- What is MTU?
- How does TCP handshake work?
- How does SSL handshake work?
- What are the different phases in VPN establishment?
- How does DH (deffie helman) work?
- What is TCP window sizing?
- What is the difference between passive FTP and active FTP?
- What is the difference between socket and session?
- How does network management station work?
The Answers:
1. How does TCP handshake work? Transmission Control Protocol/Internet Protocol. There are 3 steps.
1. Local device sends sequence number and maximum segment size.
2. Destination device responds by sending its sequence number and maximum segment size back to local device.
3. Local device acknowledges receipt of the sequence number and segment size information.
2. How does SSL handshake work? Secure Sockets Layer. There are 4 steps.
1. Browser checks the certificate to make sure that the site you are connecting to is the real site and not someone intercepting.
2. Determine encryption types that the browser and web site server can both use to understand each other.
3. Browser and Server send each other unique codes to use when scrambling (or encrypting) the information that will be sent.
4. The browser and Server start talking using the encryption, the web browser shows the encrypting icon, and web pages are processed secured.
3. What is the difference between passive FTP and active FTP?
FTP is an unusual protocol in that it uses two ports, one for commands and the other for data. (This is one of the reasons it is superior to HTTP for transferring large files.) Active FTP was invented first. The client initiates a connection on the server’s command port. The server then initiates a connection with the client from its data port. In Passive FTP, the client initiates both connections with the server, which remains “passive”.
Active FTP may cause problems if your client is behind a firewall. From the firewall’s point of view, the FTP server that is trying to initiate a connection with your client looks like an intruder and is usually blocked. This is why many users have difficulty using FTP to download files from behind a firewall.
Passive FTP solves this problem, but creates other problems, notably where FTP server security is concerned. The server must listen on a large number of ports. This requires the firewall to let a lot of unqualified traffic through. Most firewall administrators do not like this.
As a rule, you do not need to be concerned about passive and active FTP unless you administer an FTP server or a firewall. If you experience difficulty using your FTP client from behind a firewall, this is likely the reason. Perhaps you should discuss the matter with your firewall administrator.
4. What is the difference between socket and session?
1. An SSL session is a mechanism through which connections can be established by re-using previously negotiated handshakes.
2. A socket is one endpoint of a two-way communication link between two programs running on the network. A socket is bound to a port number so that the TCP layer can identify the application that data is destined to be sent.

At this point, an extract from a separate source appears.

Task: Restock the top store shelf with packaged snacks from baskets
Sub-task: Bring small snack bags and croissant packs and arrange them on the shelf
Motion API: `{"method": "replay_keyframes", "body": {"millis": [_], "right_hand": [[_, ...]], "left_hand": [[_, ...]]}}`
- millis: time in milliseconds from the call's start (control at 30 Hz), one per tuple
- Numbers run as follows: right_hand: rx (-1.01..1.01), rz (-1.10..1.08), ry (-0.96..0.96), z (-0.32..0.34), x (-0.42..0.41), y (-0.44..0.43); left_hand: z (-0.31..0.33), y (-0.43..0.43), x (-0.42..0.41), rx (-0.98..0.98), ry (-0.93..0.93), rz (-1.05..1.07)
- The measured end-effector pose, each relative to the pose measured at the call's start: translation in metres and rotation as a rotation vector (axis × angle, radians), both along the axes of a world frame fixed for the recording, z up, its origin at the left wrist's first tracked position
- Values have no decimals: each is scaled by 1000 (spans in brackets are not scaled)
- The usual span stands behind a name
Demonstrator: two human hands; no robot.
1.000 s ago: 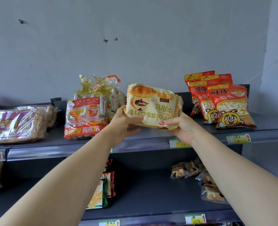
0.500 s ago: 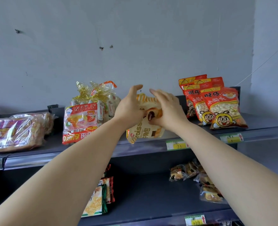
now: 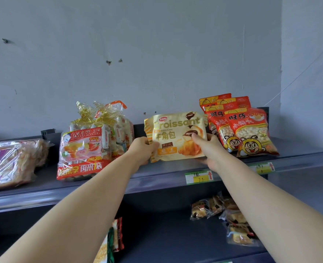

5. How does network management station work? Network management stations execute management applications which monitor and control network elements. Network elements are devices such as hosts, gateways, terminal servers, and the like, which have management agents responsible for performing the network management functions requested by the network management stations. The Simple Network Management Protocol (SNMP is used to communicate management information between the network management stations and the agents in the network elements. There are a few network management features that may be used to provide network monitoring for this advisory.
1. Device Availability Monitoring
2. SNMP MIB object monitoring
3. Cisco Service Assurance Agent (Cisco SAA)
4. RMON Alarm and Events
5. Event-MIB
6. CiscoWorks RME Network Show Commands and CLI scripting
6. What are the different phases in VPN establishment? Successful VPN establishment consists of two levels of SA’s known as phases. Phase 1 authentication establishes session keys. Using the Xauth feature, the client waits for a “username/password” challenge after the IKE Phase 1 SA has been established. When the end user responds to the challenge, the response is forwarded to the IPsec peers for an additional level of authentication completing Phase 2.
1. Phase 1 of a 2 phase VPN tunnel establishment process. Phase 1 negotiates the security parameter agreement.
2. Phase 2 of 2 phase VPN tunnel establishment process. Phase 2 uses the agreed parameters from Phase 1 to bring the tunnel up.
7. How does DH (deffie helman) work? Diffie-Hellman key agreement was invented in 1976 during a collaboration between Whitfield Diffie and Martin Hellman and was the first practical method for establishing a shared secret over an unprotected communications channel. Based on Ralph Merkle’s public key cryptosystem. Public key cryptography is a form of cryptography which generally allows users to communicate securely without having prior access to a shared secret key, by using a pair of cryptographic keys, designated as public key and private key, which are related mathematically.
8. What is TCP window sizing? The window size is the maximum number of bytes of data that can be transmitted in one segment. Increasing the window size for a TCP-based file transfer would increase throughput until the slowest link in the path saturates. It would be preferable to have a window size appropriate to the size of the link. There would be less buffering, the ACKs would return more quickly and more of the bandwidth would be used. Ideally you are looking for a Window Size >= Bandwidth * RTT.
9. What is MTU? Maximum Transmission Unit. The greatest amount of data or “packet” size that can be transferred in one physical frame on a network. This packet also contains the header and trailer information, which are like addresses for each packet that are required by the routers on the network.